La vie entière d’un lutteur de sumo est régie par des règles strictes et chacun se doit de respecter la hiérarchie. C’est cette rigueur et cette discipline qui forcent le respect et contribuent à sacraliser le sport. La lutte sumo est d’ailleurs revendiquée comme art national : kokugi.

Le rituel :

Bien plus que le combat en lui-même, c’est le rituel qui le précède qui importe. Les sumotoris se présentent et s’adonnent à une série de gestes cérémonieux. Ils se jaugent, se claquent les cuisses et adoptent des postures destinées à impressionner l’adversaire. Cette mise en scène n’est rien d’autre qu’une démonstration de force, une exacerbation de la virilité.

Aussi, les lutteurs commencent par lever les jambes afin de frapper le sol du pied, c’est ce que l’on appelle communément le shiko, une pratique destinée à chasser les esprits. Ils jettent ensuite une poignée de sel sur le dohyô afin de le purifier, c’est l’étape du kiyome no shio. Enfin, ils s’abreuvent de l’eau de force et la recrachent avec ostentation. Une fois ces gestes accomplis, les adversaires peuvent se livrer au combat. Il arrive bien souvent que le rituel lui-même prenne plus de temps que la lutte.

L’apparat :

Outre son imposante carrure, le rikishi est facilement reconnaissable à son costume. Il se présente sur le dohyô uniquement vêtu d’un mawashi : une bande de tissu longue de six mètres, nouée autour de la taille et de l’entrejambe. Généralement faite de coton épais, sa couleur distingue les lutteurs amateurs des professionnels. Les débutants portent du blanc ou du gris tandis que les sekitori, les lutteurs de première et seconde divisions, revêtent un mawashi de soie aux couleurs vives.

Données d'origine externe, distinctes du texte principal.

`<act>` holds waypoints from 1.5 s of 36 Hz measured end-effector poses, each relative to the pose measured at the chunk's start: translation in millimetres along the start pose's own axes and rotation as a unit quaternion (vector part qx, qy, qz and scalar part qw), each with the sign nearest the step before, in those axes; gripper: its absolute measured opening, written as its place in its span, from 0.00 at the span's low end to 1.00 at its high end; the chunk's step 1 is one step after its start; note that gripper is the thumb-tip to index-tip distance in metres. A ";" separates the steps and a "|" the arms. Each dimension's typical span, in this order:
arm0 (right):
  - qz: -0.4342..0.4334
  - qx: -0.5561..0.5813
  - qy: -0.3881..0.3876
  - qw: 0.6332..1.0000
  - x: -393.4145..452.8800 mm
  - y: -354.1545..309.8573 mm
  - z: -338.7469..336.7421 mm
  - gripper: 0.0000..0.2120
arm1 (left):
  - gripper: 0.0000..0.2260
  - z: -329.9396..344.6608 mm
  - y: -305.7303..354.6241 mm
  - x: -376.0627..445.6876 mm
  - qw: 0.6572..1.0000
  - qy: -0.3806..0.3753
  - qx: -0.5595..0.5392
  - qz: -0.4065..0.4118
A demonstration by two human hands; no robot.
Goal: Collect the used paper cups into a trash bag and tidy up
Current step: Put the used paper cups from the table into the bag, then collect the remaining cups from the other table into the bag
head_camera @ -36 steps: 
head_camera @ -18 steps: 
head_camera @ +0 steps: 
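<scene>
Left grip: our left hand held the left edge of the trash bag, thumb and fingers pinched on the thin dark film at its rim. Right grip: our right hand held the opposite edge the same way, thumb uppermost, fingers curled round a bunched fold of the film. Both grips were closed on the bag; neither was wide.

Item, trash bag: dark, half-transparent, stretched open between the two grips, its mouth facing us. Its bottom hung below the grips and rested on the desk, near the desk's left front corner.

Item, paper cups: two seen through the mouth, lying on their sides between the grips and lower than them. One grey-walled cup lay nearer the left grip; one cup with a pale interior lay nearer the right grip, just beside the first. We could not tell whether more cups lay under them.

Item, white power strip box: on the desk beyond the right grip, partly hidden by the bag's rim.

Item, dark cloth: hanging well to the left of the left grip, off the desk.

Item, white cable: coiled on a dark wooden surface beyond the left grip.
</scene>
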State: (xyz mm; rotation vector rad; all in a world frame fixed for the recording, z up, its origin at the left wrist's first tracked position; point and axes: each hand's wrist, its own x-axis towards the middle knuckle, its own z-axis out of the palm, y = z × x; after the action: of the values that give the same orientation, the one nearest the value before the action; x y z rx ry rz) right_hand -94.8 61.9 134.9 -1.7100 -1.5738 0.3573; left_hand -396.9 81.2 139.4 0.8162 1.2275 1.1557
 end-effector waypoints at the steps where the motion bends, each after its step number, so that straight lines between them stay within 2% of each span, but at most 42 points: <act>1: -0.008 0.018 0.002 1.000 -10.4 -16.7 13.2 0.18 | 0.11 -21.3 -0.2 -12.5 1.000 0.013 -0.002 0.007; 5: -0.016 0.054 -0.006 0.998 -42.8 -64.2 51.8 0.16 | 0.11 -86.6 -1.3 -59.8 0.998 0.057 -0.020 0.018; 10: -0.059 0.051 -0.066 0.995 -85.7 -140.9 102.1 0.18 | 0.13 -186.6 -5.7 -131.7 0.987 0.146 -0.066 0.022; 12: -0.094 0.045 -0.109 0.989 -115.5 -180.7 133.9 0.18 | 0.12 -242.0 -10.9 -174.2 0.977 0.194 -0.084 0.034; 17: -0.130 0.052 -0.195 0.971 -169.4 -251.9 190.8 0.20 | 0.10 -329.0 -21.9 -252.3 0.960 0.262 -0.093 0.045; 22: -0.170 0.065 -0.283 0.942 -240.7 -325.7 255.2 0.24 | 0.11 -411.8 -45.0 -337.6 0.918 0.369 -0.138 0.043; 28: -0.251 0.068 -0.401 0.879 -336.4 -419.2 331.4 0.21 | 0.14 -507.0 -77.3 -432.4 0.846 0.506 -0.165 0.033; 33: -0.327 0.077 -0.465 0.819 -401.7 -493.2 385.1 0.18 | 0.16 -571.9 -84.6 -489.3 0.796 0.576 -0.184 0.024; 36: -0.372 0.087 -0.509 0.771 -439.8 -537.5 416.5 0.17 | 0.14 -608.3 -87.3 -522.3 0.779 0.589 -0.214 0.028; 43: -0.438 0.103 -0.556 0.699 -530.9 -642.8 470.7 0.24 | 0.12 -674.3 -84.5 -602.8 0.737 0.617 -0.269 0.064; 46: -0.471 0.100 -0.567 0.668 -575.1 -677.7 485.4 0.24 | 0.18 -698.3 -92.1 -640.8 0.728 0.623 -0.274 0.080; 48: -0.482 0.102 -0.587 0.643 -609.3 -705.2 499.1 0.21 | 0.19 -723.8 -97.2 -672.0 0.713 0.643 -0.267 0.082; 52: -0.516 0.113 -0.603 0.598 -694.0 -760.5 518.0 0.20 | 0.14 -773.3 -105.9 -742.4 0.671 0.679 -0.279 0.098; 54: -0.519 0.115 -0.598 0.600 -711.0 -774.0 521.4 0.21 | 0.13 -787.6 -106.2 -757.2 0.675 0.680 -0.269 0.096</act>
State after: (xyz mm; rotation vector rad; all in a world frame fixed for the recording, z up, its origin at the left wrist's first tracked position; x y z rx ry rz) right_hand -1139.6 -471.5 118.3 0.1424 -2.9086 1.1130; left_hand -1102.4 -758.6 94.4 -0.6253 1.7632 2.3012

Cela ne vous a sans doute pas échappé, les sumotoris laissent pousser leurs cheveux et les nouent en un chignon appelé chonmage. Les sekitori, quant à eux, se coiffent d’un chignon plus élaboré, semblable à la feuille de ginkgo : le ôichô.
Le chonmage revêt une dimension symbolique, c’est un signe distinctif qui exacerbe le mythe et renforce l’idolâtrie. Sa coupe marque le départ à la retraite du lutteur de sumo. Toutes les personnes ayant contribué au succès de ce dernier ainsi que les dignitaires se voient délivrés une mèche de cheveux du rikishi, la dernière revenant à son entraîneur.